Liked this article? Don't hesitate to check the 2nd edition of Pro .NET Memory Management for more insights on the .NET Garbage Collector internals! Pro .NET Memory Management

In the past two articles, we’ve been looking at how to implement the mark phase of our garbage collector. One subject that I conveniently left out is interior pointers.

If you recall, our ScanRoots method looks like this:

private void ScanRoots(GCObject* root, ScanContext* context, GcCallFlags flags)
{
    if ((IntPtr)root == 0)
    {
        return;
    }

    if (flags.HasFlag(GcCallFlags.GC_CALL_INTERIOR))
    {
        // TODO
        return;
    }

    _markStack.Push((IntPtr)root);

    while (_markStack.Count > 0)
    {
        var ptr = _markStack.Pop();
        var o = (GCObject*)ptr;

        if (o->IsMarked())
        {
            continue;
        }

        o->EnumerateObjectReferences(_markStack.Push);
        o->Mark();
    }
}

Today, we’ll address that to-do, and you’ll quickly understand why it deserves an article of its own.

In case you need a refresher, don’t hesitate to jump back to those past articles:

  • Part 1: Introduction and setting up the project
  • Part 2: Implementing a minimal GC
  • Part 3: Using the DAC to inspect the managed objects
  • Part 4: Walking the managed heap
  • Part 5: Decoding the GCDesc to find the references of a managed object
  • Part 6: Implementing the mark and sweep phases
  • Part 7: Marking handles

What are interior pointers?

As suggested by the name, interior pointers are pointers to the interior of an object.
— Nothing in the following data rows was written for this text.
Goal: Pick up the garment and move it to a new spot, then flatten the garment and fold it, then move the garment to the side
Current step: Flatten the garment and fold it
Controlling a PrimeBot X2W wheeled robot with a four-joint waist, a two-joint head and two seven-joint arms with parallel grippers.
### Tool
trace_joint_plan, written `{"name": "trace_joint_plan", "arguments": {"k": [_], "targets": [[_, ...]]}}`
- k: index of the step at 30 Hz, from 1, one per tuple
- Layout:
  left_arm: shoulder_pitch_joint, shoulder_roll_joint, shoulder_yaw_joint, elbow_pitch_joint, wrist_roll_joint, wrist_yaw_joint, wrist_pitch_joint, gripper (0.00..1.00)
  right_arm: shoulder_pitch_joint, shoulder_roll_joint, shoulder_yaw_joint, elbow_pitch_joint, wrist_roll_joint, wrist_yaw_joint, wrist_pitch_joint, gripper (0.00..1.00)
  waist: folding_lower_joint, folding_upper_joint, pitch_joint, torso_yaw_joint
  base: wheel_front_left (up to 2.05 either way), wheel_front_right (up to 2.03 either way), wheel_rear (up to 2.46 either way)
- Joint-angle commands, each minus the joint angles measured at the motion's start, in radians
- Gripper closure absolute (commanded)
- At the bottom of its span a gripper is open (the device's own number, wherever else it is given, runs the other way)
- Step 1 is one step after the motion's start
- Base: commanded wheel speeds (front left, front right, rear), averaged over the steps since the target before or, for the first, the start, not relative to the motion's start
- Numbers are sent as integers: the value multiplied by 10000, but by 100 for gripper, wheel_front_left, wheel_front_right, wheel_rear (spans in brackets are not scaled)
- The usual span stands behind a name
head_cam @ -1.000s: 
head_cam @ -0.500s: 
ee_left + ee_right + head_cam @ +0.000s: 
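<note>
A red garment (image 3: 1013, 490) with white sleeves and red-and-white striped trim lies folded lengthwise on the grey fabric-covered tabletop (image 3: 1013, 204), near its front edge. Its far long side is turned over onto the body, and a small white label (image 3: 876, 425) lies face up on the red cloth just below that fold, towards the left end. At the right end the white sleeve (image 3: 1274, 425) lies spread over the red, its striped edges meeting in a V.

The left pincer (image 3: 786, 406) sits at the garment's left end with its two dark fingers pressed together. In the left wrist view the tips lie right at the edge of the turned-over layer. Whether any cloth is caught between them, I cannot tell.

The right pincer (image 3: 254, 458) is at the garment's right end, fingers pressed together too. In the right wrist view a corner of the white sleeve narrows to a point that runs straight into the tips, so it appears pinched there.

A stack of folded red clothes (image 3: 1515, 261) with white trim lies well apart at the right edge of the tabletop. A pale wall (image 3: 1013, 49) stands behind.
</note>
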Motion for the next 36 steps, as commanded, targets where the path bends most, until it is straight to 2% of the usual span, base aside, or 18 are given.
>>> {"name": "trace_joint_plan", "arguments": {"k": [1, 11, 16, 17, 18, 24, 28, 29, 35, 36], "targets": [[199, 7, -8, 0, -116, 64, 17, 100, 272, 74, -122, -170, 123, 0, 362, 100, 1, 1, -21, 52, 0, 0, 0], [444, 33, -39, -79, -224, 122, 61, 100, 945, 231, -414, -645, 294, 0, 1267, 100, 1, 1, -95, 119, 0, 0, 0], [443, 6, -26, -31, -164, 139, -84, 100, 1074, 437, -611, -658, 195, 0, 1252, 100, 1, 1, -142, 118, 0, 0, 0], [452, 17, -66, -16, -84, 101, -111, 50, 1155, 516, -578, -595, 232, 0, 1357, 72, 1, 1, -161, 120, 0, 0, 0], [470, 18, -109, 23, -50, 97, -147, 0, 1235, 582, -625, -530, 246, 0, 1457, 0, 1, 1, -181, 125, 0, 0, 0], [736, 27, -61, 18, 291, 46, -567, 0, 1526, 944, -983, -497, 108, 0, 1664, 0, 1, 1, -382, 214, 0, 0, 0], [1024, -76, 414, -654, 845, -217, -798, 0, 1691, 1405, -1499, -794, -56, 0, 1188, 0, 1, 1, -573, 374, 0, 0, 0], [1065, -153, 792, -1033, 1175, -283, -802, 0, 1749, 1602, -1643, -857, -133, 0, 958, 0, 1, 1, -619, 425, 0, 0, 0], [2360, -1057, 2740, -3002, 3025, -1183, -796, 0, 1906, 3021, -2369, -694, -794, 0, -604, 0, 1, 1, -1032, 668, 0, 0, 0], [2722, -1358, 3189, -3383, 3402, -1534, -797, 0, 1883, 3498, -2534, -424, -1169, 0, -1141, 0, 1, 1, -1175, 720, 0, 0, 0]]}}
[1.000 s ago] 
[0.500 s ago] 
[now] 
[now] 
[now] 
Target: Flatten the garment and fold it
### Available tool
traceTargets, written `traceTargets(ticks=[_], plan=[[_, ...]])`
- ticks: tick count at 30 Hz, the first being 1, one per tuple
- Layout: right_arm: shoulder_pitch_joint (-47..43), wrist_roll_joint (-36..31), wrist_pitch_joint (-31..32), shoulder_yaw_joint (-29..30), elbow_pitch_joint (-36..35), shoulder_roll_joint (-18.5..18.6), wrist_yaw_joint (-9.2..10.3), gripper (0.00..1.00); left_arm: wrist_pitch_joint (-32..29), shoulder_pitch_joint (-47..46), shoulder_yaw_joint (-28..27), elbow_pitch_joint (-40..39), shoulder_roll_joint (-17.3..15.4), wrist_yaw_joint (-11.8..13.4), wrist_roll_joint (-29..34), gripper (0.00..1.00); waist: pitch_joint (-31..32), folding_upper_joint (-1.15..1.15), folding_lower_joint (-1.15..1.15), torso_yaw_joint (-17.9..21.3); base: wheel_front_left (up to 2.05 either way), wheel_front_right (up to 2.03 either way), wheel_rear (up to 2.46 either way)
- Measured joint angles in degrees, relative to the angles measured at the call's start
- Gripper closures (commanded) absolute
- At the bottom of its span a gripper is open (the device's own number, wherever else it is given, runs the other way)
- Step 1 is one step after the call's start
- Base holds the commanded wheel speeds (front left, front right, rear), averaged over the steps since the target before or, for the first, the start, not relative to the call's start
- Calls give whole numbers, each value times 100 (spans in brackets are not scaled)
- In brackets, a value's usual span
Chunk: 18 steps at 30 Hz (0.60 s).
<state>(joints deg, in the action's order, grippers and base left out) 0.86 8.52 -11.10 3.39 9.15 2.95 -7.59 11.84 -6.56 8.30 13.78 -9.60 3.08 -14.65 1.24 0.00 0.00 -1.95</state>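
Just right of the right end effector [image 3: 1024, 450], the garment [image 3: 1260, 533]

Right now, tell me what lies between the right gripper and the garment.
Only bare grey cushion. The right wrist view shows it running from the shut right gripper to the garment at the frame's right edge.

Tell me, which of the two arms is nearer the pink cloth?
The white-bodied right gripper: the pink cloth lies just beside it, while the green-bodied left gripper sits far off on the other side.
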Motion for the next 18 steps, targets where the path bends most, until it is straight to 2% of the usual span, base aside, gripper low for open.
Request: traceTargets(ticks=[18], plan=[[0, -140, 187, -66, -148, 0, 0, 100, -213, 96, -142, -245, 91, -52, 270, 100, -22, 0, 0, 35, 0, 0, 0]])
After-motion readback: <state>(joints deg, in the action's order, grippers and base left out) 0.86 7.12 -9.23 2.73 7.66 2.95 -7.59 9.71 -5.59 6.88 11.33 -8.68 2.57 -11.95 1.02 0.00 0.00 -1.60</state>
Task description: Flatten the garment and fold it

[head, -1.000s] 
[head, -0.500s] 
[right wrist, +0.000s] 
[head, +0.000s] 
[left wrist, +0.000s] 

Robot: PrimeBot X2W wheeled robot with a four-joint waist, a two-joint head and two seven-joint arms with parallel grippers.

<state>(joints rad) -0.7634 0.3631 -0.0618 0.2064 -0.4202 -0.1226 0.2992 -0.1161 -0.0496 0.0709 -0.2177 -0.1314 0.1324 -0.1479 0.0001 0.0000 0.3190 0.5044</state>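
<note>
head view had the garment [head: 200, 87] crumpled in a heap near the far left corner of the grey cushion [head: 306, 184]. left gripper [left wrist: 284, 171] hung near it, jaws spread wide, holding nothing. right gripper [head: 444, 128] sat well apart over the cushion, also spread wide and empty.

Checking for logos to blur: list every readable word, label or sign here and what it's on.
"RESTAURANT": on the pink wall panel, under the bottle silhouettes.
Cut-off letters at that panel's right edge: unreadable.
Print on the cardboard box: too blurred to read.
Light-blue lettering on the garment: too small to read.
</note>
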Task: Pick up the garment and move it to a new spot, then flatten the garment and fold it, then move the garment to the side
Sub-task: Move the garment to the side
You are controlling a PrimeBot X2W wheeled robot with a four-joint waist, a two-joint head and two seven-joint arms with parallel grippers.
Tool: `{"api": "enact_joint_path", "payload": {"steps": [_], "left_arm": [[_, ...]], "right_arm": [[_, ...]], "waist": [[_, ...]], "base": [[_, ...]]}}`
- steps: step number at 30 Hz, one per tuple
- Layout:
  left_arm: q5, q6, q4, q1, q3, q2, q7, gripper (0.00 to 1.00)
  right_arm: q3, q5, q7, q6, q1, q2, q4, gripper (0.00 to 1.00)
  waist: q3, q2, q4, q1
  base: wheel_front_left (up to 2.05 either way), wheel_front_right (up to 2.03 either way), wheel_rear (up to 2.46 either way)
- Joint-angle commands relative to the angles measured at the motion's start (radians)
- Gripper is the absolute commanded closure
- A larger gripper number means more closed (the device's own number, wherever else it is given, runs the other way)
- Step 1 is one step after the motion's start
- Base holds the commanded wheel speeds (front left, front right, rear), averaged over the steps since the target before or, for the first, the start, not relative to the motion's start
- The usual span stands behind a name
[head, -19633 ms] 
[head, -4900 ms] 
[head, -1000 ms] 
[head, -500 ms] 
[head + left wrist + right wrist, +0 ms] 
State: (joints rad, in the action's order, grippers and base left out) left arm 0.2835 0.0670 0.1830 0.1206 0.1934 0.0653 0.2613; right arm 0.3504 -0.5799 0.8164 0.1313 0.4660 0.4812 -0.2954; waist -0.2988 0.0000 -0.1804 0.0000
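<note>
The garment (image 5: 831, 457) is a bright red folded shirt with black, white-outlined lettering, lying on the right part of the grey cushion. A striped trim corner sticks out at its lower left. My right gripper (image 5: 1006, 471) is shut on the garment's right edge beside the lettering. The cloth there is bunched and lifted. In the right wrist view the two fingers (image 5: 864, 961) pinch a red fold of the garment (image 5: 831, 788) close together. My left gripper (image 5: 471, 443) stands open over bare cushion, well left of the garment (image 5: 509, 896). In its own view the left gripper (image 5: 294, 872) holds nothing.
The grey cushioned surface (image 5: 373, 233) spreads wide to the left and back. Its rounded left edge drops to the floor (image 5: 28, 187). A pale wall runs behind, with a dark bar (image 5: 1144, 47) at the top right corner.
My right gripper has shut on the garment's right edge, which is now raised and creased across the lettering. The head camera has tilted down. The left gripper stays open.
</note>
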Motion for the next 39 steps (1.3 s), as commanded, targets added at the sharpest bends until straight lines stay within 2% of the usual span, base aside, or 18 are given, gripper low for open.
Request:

Typically, a reference points to the beginning of an object. Or more specifically, just past its header:

var obj = new MyObject();
                     MyObject
                +-----------------+  
                | Object header   |  
                +-----------------+  
       obj ---> | MethodTable*    | 
                +-----------------+ 
                |  Field1         | 
                +-----------------+ 
                |  Field2         | 
                +-----------------+ 
                |  Field3         |
                +-----------------|
                |  Field4         |
                +-----------------+

An interior pointer will point to somewhere within the object:

var obj = new MyObject();
ref var ptr = ref obj.Field2;
                     MyObject  
                +-----------------+  
                | Object header   |  
                +-----------------+  
       obj ---> | MethodTable*    | 
                +-----------------+ 
                |  Field1         | 
                +-----------------+ 
       ptr ---> |  Field2         | 
                +-----------------+ 
                |  Field3         |
                +-----------------|
                |  Field4         |
                +-----------------+

It’s fairly rare to have an interior pointer pointing to a field of an object, but getting a reference to an element of an underlying array is becoming more and more common in modern high-performance C# code. For instance, imagine a dictionary storing counters:

private Dictionary<string, int> _counters = new();

public void Increment(string key)
{
    _counters.TryGetValue(key, out var value);
    value++;
    _counters[key] = value;
}

We have to get the value (if it exists), increment it, then store it back. That’s two dictionary lookups. Instead, we can do:

private Dictionary<string, int> _counters = new();

public void Increment(string key)
{
    ref var value = ref CollectionsMarshal.GetValueRefOrAddDefault(_counters, key, out _);
    value++;
}

CollectionsMarshal.GetValueRefOrAddDefault returns a reference to the item in the underlying array, and we can then directly mutate it, saving one lookup.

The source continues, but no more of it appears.